I called my neighbor this morning and told him what happened. He snickered and called Erling, the local garage mechanic for me. The mechanic said it happened just last week. Some guys wife did it and they had to fix her car too.
Realizing what I did when my engine started acting funny, I drove back to the gas station where I had just filled the tank and parked my car. I was on my way to pick up my daughter from her boyfriends house at the time so I called and told her what happened, that I couldn’t pick her up because I accidentally did it. She sent a text back that read, “Anders and Veggar are laughing at you, but I’m sorry that happened dad.” Ultimate humiliation.
Standing beside my parked car, I had to ask my former stepmother-in-law to come and pick me up because it was past eight pm and the garage was closed. Of course she came, complete with a wry smile when I opened the passenger door. She’s 67 years old, and she had never made such a dumb mistake in her entire adult life.

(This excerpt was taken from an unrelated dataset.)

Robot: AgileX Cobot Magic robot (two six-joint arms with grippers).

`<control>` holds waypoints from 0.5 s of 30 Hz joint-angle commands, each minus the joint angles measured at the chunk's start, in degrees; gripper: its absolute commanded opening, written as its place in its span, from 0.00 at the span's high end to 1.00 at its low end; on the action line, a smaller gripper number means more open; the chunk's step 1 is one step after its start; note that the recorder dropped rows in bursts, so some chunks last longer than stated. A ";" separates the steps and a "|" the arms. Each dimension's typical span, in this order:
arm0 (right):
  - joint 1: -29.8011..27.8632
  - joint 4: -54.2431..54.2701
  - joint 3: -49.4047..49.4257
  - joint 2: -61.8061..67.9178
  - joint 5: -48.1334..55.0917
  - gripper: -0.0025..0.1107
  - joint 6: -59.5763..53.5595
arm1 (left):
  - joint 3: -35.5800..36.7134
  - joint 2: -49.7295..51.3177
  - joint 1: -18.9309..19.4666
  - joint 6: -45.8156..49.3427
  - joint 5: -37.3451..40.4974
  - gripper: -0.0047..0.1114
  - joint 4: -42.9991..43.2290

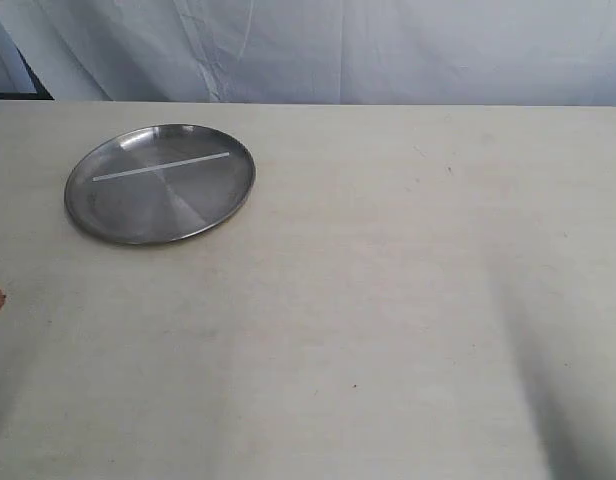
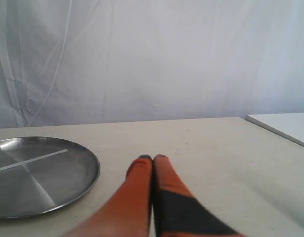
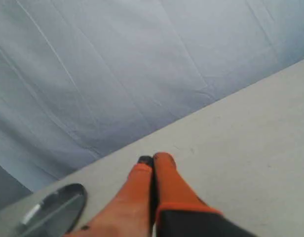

When I got home I hoped for some sympathy from my wife, a little bit of poor-you -for-losing-your-manhood kind of talk. Before I departed for this misadventure I was already being a grouch and Oddny was not impressed with me. I was in the doghouse you could say. When I walked in the door without my daughter (the reason I left was to pick her up), without our car, and the loss of some hundred dollars in fuel and repairs, sympathy wasn’t happening. In fact, she just told me to keep my tail between my legs like our dog does when he knows he’s been bad.
Confession: I filled my completely empty diesel fuel tank with 95 unleaded gasoline.
When I rode my bicycle down to the garage this morning, the mechanics all dropped their tools to look at me. My neighbor already had them in on the story and each of them had this polite but obvious sideways expression that screamed, “The silly American guy filled his tank with the wrong petrol!”
Americans complain about the high price of gas in the United States right now. It’s four dollars per gallon in California. Fuel is nine dollars per gallon in Norway.
Somebody get me a large rock to hide under.
That’s not all. Five years ago I was in France driving a borrowed car. I did the same thing to that guys vehicle and blamed the strange signage posted by the pumps at French gas stations. He got me another car to borrow while that one went to the garage.
That same week, I filled his other car with normal unleaded gas too – and it was also a diesel! That was the end of our short friendship.
I’m not trying to make a cool metaphor for life out of this. I don’t mean to draw deep philosophical insights or even add clever anecdotal content to my otherwise overly serious blog. I’m just wondering out loud if there hope for such a pathetically unobservant twit as me?